23 October 2019

Berlanjutnya Tren Pelemahan IHSG dan Rupiah

KONFRONTASI- Seperti yang kami khawatirkan sebelumnya dimana lalu IHSG mengawali pekan ini dengan pelemahan. Kembalinya pelaku pasar melanjutkan aksi jualnya membuat IHSG kian terbenam di zona merah. Tidak banyak indeks sektoral yang menguat dimana hampir mayoritas mengalami pelemahan. Penguatan yang terjadi lebih banyak dialami saham-saham lapis bawah.

Sebelumnya kami sampaikan, Peluang penguatan tertutupi dengan maraknya aksi jual. Jika aksi ini terus berlanjut bukan tidak mungkin pelemahan lanjutan dapat terjadi. Akan tetapi, kami harapkan jikapun terjaid pelemahan maka tidak terlalu signifikan agar tidak membuka peluang tren pelemahan.

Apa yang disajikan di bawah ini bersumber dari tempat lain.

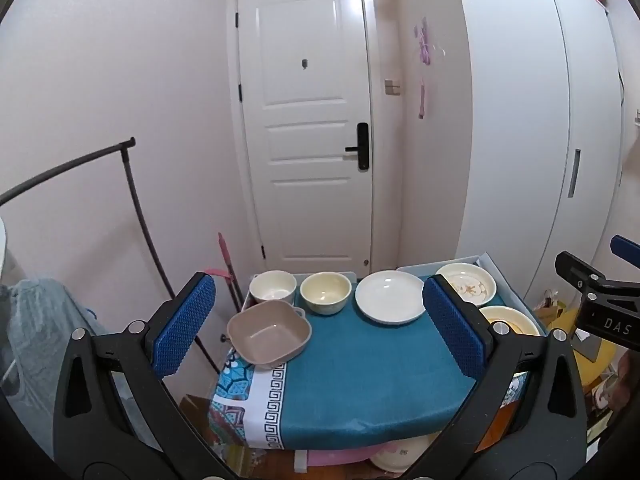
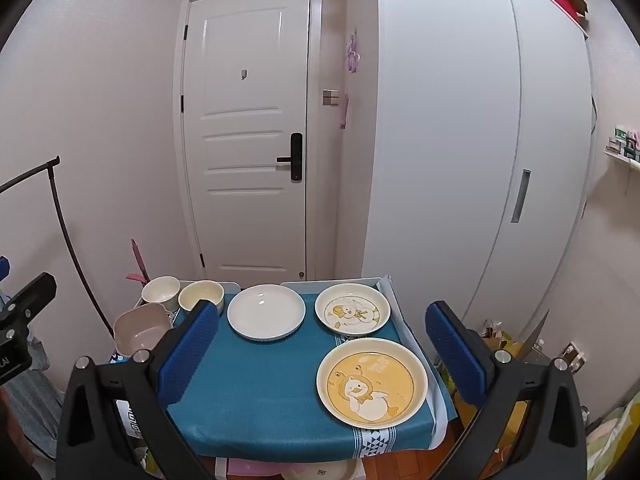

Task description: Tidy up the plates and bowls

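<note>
Six pieces of crockery are counted on the teal-covered bench (image 2: 260, 396): three plates and three bowls. In the right wrist view, a plain white plate (image 2: 266, 317) is seen at 12 o'clock on the cloth; a white plate with a duck drawing (image 2: 352, 314) lies just beside it at 1 o'clock; a yellow duck plate (image 2: 372, 383) is set near the front edge at 4 o'clock. In the left wrist view, a white round bowl (image 1: 273, 287) and a cream round bowl (image 1: 325, 292) stand side by side at 11 o'clock along the far edge; a beige square bowl with small handles (image 1: 269, 335) sits at 9 o'clock, overhanging the bench's left edge.

The left tool (image 1: 320, 326) is held spread wide, nothing being pinched between its blue pads; the right tool (image 2: 322, 356) is likewise spread wide with nothing gripped. Both are held before the bench, apart from all crockery.
</note>
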`<action>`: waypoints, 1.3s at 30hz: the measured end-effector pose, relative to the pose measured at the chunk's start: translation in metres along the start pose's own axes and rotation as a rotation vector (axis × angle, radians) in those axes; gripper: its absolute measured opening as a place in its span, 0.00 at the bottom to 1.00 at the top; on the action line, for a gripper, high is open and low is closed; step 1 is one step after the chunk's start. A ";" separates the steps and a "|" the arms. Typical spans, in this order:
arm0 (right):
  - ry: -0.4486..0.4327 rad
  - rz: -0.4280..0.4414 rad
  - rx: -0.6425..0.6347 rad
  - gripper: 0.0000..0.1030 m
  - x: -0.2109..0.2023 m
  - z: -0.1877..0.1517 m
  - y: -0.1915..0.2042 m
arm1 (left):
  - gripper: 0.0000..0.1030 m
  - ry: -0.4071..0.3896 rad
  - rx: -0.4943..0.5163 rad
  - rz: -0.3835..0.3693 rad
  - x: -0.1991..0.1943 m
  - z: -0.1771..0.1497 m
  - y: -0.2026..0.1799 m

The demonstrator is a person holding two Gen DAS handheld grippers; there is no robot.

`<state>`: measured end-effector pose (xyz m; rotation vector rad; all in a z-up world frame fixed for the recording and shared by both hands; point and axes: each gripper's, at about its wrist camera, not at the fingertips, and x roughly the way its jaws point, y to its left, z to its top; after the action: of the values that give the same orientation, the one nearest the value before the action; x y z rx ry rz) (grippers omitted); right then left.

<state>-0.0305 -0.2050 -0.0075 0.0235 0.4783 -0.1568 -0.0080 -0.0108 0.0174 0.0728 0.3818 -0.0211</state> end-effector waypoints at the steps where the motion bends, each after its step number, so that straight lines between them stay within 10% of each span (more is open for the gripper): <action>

Pelemahan yang terjadi cukup lumayan besar sehingga dimungkinkan membuka peluang tren pelemahan. Masih berlanjutnya transaksi net sell asing yang dibarengi tidak banyaknya saham-saham big caps dalam top gainer dan berbalik melemahnya laju Rupiah jelang RDG BI memberikan sentimen negative pada IHSG. Investor asing berbalik melakukan nett sell (dari net sell Rp Rp 74,91 miliar menjadi net sell Rp 682,35 miliar).

Meski laju bursa saham Tiongkok tampaknya tidak banyak terpengaruh dengan turunnya neraca perdagangan Tiongkok secara keseluruhan namun, rilis tersebut memberikan sentimen negatif pada laju Yuan. Tidak hanya itu, tetapnya kebijakan moneter BoJ juga turut membuat laju Yen melemah. Pelemahan tersebut berimbas negatif pada laju mata uang kawasan regional sehingga berpengaruh juga pada laju Rupiah. Laju US$ tentu saja memanfaatkan pelemahan-pelemahan tersebut untuk berbalik naik. Akibatnya harapan kami akan pelemahan laju US$ pun tidak terjadi, Dengan sentimen rilis data-data AS yang kurang mendukung, diharapkan dapat memberikan ruang bagi Rupiah untuk mampu bergerak positif. Laju Rupiah berada di bawah target level support 12.925. Mulai meningkatnya laju US$ dapat memberikan peluang bagi US$ untuk kembali melanjutkan kenaikannya sehingga dapat berimbas pada kembali melemahnya laju Rupiah. Tetap cermati dan antisipasi jika terjadi pembalikan arah melemah. Rp 12.955-12.930 (kurs tengah BI).                    

Laju bursa saham Asia cenderung variatif dimana laju bursa saham Jepang cenderung melemah seiring aksi profit taking dan masih lemahnya machinery order MoM. Sementara, laju bursa saham Tiongkok masih dapat melanjutkan pergerakan positif meski rilis data ekspor, impor, dan neraca perdagangannya mengalami penurunan. Tampaknya pelaku pasar di bursa saham Tiongkok lebih memperhatikan kesempatan melakukan pembelian melalui sistem koneksi antara bursa saham Hang Seng dan Shanghai dibandingkan rilis data-data makronya. Bahkan adanya pemangkasan perkiraan pertumbuhan China oleh bank dunia juga tidak terlalu dihiraukan bursa saham Tiongkok dan sekitarnya.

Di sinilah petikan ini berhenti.